Dieckmann K P, Rübe C, Henke R P
Urologische Abteilung, Albertinen-Krankenhaus Hamburg and Institut für Pathologie, Universitätskrankenhaus Eppendorf, Germany.
J Urol. 1997 May;157(5):1701-4.
We present additional clinical evidence for the suspected association of Down's syndrome and testicular germ cell tumors.
Four cases of Down's syndrome and testicular cancer are reported. The literature was reviewed for previous cases and analysis regarding common features.
The 4 patients were 29 to 35 years old and had clinical stage I seminoma of the testis. Two patients received prophylactic abdominal radiotherapy, 1 is being followed and 1 received adjuvant carboplatin treatment. There was no relapse at followup of 1 to 8 years. One patient also had contralateral cryptorchidism. A total of 16 cases with the association of Down's syndrome and testicular germ cell cancer was documented previously.
Evidence for the suspected association of Down's syndrome and testicular cancer is now accumulating. Etiologically it is suspected that, along with genetically determined malformations in many other organs in trisomy 21, the gonads also undergo maldevelopment, thus creating the conditions for step 1 of germ cell tumor oncogenesis in utero. Physicians caring for patients with Down's syndrome should be aware of the possible association with testicular neoplasms.

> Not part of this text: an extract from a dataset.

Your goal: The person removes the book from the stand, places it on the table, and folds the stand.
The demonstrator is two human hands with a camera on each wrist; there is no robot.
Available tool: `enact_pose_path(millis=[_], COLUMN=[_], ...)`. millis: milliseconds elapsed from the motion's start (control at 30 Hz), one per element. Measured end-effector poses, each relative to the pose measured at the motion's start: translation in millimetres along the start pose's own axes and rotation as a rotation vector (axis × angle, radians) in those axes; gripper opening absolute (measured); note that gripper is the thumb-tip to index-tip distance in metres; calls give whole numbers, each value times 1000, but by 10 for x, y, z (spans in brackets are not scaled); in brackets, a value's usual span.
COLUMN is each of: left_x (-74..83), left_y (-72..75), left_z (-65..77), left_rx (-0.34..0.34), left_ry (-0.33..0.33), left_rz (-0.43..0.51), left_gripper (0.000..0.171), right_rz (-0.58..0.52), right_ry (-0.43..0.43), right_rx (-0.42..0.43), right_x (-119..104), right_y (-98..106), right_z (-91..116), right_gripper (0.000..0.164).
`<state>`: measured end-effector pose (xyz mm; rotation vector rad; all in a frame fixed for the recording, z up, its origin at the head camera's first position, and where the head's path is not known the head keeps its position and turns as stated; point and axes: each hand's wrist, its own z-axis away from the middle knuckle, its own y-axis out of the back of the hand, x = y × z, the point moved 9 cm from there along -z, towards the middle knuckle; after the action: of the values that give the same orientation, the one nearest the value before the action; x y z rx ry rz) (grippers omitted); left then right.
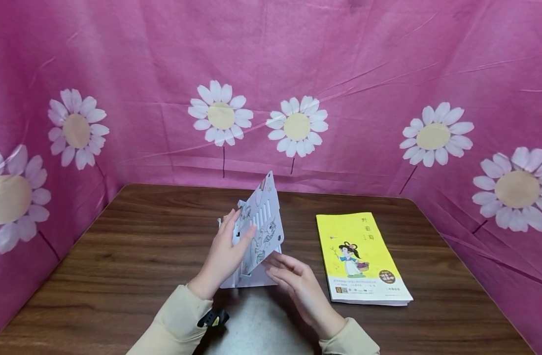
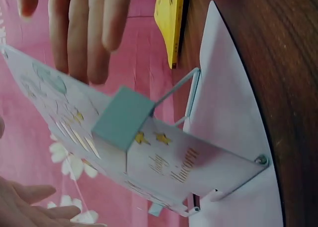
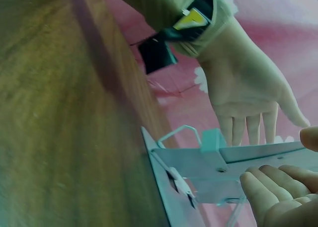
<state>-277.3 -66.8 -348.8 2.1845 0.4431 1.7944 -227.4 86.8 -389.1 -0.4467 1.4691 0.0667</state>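
Observation:
A white book stand (image 1: 264, 231) printed with unicorns stands on the table, its panel raised at a slant above a flat base (image 1: 253, 281). In the left wrist view, a bent wire support (image 2: 191, 95) and a pale block (image 2: 124, 117) show on it. My left hand (image 1: 224, 254) is at the panel's left side, fingers extended and thumb apart; the right wrist view shows its palm (image 3: 248, 78). My right hand (image 1: 299, 286) is at the lower right, with nearly straight fingers close to the panel; whether they touch it I cannot tell. Neither hand grips anything.
A yellow book (image 1: 359, 256) with a cartoon girl on its cover lies flat to the right of the stand. A black strap (image 1: 213, 318) is on the left wrist. Behind the brown wooden table (image 1: 142, 246) hangs a pink cloth (image 1: 262, 59) with white daisies.

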Motion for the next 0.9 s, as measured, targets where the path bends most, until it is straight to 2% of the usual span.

我们为唐氏综合征与睾丸生殖细胞肿瘤之间的疑似关联提供更多临床证据。
报告了4例唐氏综合征合并睾丸癌的病例。回顾文献以查找先前病例并分析共同特征。
4例患者年龄在29至35岁之间,患有临床I期睾丸精原细胞瘤。2例患者接受了预防性腹部放疗,1例正在接受随访,1例接受了辅助性卡铂治疗。在1至8年的随访中无复发情况。1例患者还患有对侧隐睾症。先前共记录了16例唐氏综合征与睾丸生殖细胞癌相关的病例。
唐氏综合征与睾丸癌之间疑似关联的证据正在不断积累。从病因学角度怀疑,与21三体综合征中许多其他器官的基因决定的畸形一样,性腺也会发生发育异常,从而为子宫内生殖细胞肿瘤发生的第一步创造条件。照顾唐氏综合征患者的医生应意识到其与睾丸肿瘤可能存在的关联。